Let \({\mathbb {R}}^n\) be an n-dimensional Euclidean space. For any two vectors \(x, y\in {\mathbb {R}}^n\), \(\left\langle x,\;y\right\rangle \) denotes the standard inner product. Furthermore, for a given symmetric and positive definite matrix M, we denote by \(\Vert x\Vert _M=\sqrt{\left\langle x, M x\right\rangle }\) the M-norm of x. For any matrix A, we denote \(\Vert A\Vert \) as its matrix 2-norm.

Throughout this paper, we denote by \(\iota _{\varOmega }\) the indicator function of a nonempty closed convex set \(\varOmega \), i.e.,

$$\begin{aligned} \iota _\varOmega (x):=\left\{ \begin{array}{ll} 0, &{}\;\; \text {if}\;\; x\in \varOmega , \\ +\infty , &{}\;\; \text {if}\;\; x\notin \varOmega .\end{array} \right. \end{aligned}$$

The projection operator \(P_{\varOmega ,M}\) from \({\mathbb {R}}^n\) onto the nonempty closed convex set \(\varOmega \) under M-norm is defined by

$$\begin{aligned} P_{\varOmega ,M}[x]:=\arg \min \left\{ \;\Vert y-x\Vert _M\;\;|\;\;{y\in \varOmega }\;\right\} , \quad x\in {\mathbb {R}}^n. \end{aligned}$$
(2.1)

For simplicity, let \(P_{\varOmega }\) be the projection operator under Euclidean norm.
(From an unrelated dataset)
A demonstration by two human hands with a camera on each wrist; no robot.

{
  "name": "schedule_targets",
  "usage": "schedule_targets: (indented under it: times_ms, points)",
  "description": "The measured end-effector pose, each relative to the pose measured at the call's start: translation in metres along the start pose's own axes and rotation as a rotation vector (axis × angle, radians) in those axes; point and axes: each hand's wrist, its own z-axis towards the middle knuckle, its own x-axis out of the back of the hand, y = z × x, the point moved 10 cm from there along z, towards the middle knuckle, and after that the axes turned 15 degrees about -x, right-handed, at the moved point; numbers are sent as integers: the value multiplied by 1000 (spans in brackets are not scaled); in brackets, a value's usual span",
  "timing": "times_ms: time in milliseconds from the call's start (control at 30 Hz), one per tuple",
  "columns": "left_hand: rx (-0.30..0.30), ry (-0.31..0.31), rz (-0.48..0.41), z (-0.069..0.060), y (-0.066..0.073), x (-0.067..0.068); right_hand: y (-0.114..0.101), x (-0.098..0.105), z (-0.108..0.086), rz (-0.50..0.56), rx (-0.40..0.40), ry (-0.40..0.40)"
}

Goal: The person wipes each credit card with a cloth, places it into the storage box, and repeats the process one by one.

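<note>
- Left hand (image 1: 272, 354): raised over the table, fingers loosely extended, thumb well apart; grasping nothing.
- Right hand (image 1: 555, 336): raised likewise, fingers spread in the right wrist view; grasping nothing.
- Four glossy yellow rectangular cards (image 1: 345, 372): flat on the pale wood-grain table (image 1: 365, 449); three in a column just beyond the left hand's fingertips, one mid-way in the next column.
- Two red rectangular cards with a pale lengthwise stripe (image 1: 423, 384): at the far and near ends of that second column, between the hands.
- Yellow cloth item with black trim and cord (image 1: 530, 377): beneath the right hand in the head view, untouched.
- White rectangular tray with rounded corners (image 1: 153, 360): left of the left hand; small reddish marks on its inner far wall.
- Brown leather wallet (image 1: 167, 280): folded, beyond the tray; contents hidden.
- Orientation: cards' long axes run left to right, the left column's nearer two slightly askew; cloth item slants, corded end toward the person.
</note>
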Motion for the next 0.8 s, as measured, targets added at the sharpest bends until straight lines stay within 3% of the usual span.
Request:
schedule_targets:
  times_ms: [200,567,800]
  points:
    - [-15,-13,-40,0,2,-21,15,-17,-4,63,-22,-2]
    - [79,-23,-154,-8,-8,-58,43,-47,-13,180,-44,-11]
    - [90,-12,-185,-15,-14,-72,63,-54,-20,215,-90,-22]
It is well-known that the projection \(P_{\varOmega ,M}\) (in \(\varOmega \)) can be characterized by the relation

$$\begin{aligned} \left\langle u-P_{\varOmega ,M}[u],\; M\left( v-P_{\varOmega ,M}[u]\right) \right\rangle \le 0, \quad u \in {\mathbb {R}}^n, \quad v \in \varOmega . \end{aligned}$$

(The proof is available in any standard optimization textbook, such as [5, p. 211].) Next we introduce Moreau’s notion [42] of proximity operators which extends the concept of projections.

Definition 2.1

Let \(\varphi :{\mathbb {R}}^n\rightarrow {\mathbb {R}}\cup \{+\infty \}\) be a proper, lower semicontinuous and convex function. The proximity operator of \(\varphi \), denoted by \(\mathbf{prox}_\varphi \), is defined as an operator from \({\mathbb {R}}^n\) into itself and given by

$$\begin{aligned} \mathbf{prox}_\varphi (x)=\mathop {\hbox {arg min}}\limits _{y\in {\mathbb {R}}^n} \left\{ \varphi (y) +\frac{1}{2}\Vert x-y\Vert ^2 \right\} ,\quad x\in {\mathbb {R}}^n. \end{aligned}$$
(2.2)

It is clear that \(P_{\varOmega }=\mathbf{prox}_\varphi \) when \(\varphi =\iota _{\varOmega }\). Moreover, if we denote by \(\mathbf{I}\) the identity operator on \({\mathbb {R}}^n\), then \(\mathbf{prox}_\varphi \) and \((\mathbf{I}-\mathbf{prox}_\varphi )\) share the same nonexpansivity of \(P_\varOmega \) and \((\mathbf{I}-P_\varOmega )\). The reader is referred to [23, 24, 42] for more details.

Definition 2.2

Let \(\varphi :{\mathbb {R}}^n\rightarrow {\mathbb {R}}\cup \{+\infty \}\) be a proper, lower semicontinuous and convex function. The subdifferential of \(\varphi \) is the set-valued operator \(\partial \varphi :{\mathbb {R}}^n\rightarrow 2^{{\mathbb {R}}^n}\), given by, for \(x\in {\mathbb {R}}^n\),

$$\begin{aligned} \partial \varphi (x):=\left\{ \; \zeta \in {\mathbb {R}}^n\; | \; \varphi (y) \ge \varphi (x) +\left\langle y-x,\;\zeta \right\rangle ,\quad y\in {\mathbb {R}}^n\;\right\} . \end{aligned}$$

According to the above two definitions, the minimizer in the definition (2.2) of \(\mathbf{prox}_\varphi (x)\) is characterized by the inclusion

$$\begin{aligned} 0\in \partial \varphi (\mathbf{prox}_\varphi (x)) + \mathbf{prox}_\varphi (x) - x. \end{aligned}$$

Definition 2.3

A set-valued operator T from \({\mathbb {R}}^n\) to \(2^{{\mathbb {R}}^n}\) is said to be monotone if

$$\begin{aligned} \left\langle x_1-x_2,\;x_1^*-x_2^* \right\rangle \ge 0,\quad x_1,\;x_2\in {\mathbb {R}}^n,\;\; x_1^*\in T(x_1),\;x_2^*\in T(x_2). \end{aligned}$$

A monotone operator is said to be maximal monotone if its graph is not properly contained in the graph of any other monotone operator.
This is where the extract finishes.